WOW

vk6bgn

New Member
.....now you'll have the time to go to every bleedin' Scunthorpe United football match you ever wanted too. ;)
 

papaof2

Senior Member
Retirement may be yours if you have no family or friends - otherwise you may find yourself with a list like mine ;-)

Wife:
paint three rooms
renovate the master bath (new fixtures and countertop)
paint inside of garage (including epoxy on the floor)

Daughter #1:
install ceiling fan on screened porch
install router for home network
update PC for the granddaughters

Daughter #2:
replace noisy fan in DVD player
lawnmower won't crank
grout in shower needs repair

I did get about 9 months without any projects, but I wouldn't recommend having a disc removed plus two vertebrae fused as an alternative to family projects ;-)

John
 

Dippy

Moderator
Judging by some of the posts on this Forum the only thing that some people will fuse is their house wiring.

Solution:
Win the lottery, pay for someone to do the domestic stuff and that'll leave you with plenty of time for your projects.

Enjoy it Rick!
 

SilentScreamer

Senior Member
Solution:
Win the lottery, pay for someone to do the domestic stuff and that'll leave you with plenty of time for your projects.
Alternate solution - Get a very expensive life insurance policy, then buy a canoe then get your wife to claim you went missing. Claim the policy then use all the money to buy a house abroad (always seems to be lots of PICAXE in Australia :p). Finally get a new account here and hope they don't find you when you name it "Rickharris2".
 

manuka

Senior Member
Rick- here's how these things tend to go.

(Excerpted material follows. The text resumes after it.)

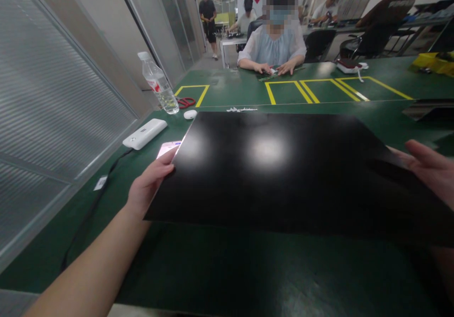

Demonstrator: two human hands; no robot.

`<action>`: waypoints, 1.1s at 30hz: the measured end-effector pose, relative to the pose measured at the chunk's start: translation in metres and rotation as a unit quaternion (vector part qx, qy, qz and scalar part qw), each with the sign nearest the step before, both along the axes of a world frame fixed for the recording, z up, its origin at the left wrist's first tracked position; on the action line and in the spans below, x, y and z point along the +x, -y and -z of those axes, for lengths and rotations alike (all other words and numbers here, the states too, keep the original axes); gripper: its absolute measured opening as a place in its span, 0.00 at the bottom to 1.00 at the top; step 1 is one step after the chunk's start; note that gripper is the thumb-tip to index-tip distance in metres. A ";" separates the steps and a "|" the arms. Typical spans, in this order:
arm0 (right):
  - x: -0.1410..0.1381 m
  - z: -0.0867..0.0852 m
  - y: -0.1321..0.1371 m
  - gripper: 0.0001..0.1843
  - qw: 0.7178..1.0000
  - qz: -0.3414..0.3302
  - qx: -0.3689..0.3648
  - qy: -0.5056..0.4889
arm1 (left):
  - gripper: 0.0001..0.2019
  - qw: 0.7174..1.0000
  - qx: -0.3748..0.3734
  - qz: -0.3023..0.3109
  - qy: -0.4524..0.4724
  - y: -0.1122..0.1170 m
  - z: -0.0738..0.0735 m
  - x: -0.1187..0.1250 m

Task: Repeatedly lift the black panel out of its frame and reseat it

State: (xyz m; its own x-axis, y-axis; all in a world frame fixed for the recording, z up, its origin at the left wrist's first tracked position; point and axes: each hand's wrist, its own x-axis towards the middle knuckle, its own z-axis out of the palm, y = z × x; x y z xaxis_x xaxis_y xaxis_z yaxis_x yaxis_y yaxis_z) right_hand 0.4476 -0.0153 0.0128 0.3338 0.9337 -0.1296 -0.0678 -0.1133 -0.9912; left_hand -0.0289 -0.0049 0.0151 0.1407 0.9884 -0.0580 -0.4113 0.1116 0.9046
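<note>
We are holding a black panel (283, 189) raised over the green desk (213, 265), its glossy face turning upward and catching two blurred lights. Its long axis is running from 9 o'clock to 3 o'clock, across our body, with one hand meeting each short side.

Our left hand (145, 187) is sitting at the 9 o'clock edge, so the panel is lying toward 3 o'clock from it. There the fingers are clamping the border, thumb along the upper rim and the rest reaching beneath. Our right hand (431, 170) is waiting at the 3 o'clock edge, with the panel lying toward 9 o'clock from it. Its thumb is standing off the surface, and the panel is hiding the other fingers, so we cannot tell whether they are gripping or only supporting. Neither hand is nearer in any useful sense; both are already at the rim.

Just beyond the left fingers, toward 12 o'clock, a phone (168, 147) is peeking out, and a white device (145, 134) is lying near it toward 11.
</note>
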 end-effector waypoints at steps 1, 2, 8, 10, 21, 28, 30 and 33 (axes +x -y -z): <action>-0.003 0.001 0.001 0.22 1.000 0.003 -0.020 -0.017 | 0.25 1.000 0.018 -0.013 0.001 -0.001 0.000 -0.001; -0.004 0.003 0.001 0.26 0.999 0.006 -0.034 -0.040 | 0.25 0.999 0.034 -0.030 0.001 -0.001 0.000 -0.002; 0.004 0.016 -0.004 0.37 0.992 -0.013 0.027 -0.121 | 0.26 0.990 0.045 -0.135 -0.006 -0.009 0.001 -0.002; 0.003 0.017 -0.005 0.35 0.991 -0.001 0.031 -0.133 | 0.25 0.989 0.031 -0.146 -0.010 -0.011 0.002 -0.002; 0.002 0.023 -0.016 0.25 0.994 0.025 0.002 -0.107 | 0.27 0.989 -0.005 -0.138 -0.045 -0.013 0.010 -0.008; 0.006 0.026 -0.016 0.23 0.996 0.045 0.000 -0.072 | 0.27 0.990 -0.033 -0.124 -0.053 -0.015 0.019 -0.005; 0.006 0.026 -0.016 0.22 0.997 0.056 -0.007 -0.057 | 0.27 0.991 -0.042 -0.118 -0.056 -0.015 0.021 -0.002; 0.009 0.026 -0.017 0.21 0.996 0.074 -0.017 -0.040 | 0.28 0.991 -0.051 -0.108 -0.063 -0.015 0.025 0.001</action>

Around late August your teaching replacement will panic & quit the job.You'll receive an urgent call from your old school to "help out for a few weeks" & weaken. Well - why not - especially since your car/house/wife has come in for $$$$$ attention that you'd not budgeted for.

Naturally you recall where everything still is in your old lab., & most of the faces & students are friendly compared with the pensioners at your local. The school admin. keeps hearing from you that "you're only here short term" so they butter you up shamelessly - chocolate biscuits with morning tea etc- & being relief/supply you decline all the tedious chores. You'll probably make more money than previously, AND feel greater job satisfaction too. Hey- those lessons go REALLY well when you can relax! As winter sets in you realise daytime home heating bills are serious stuff, & that workplace heating is free. No only that, but all those workbenches are marvellous for projects during the school breaks. And so it goes -you get the idea ...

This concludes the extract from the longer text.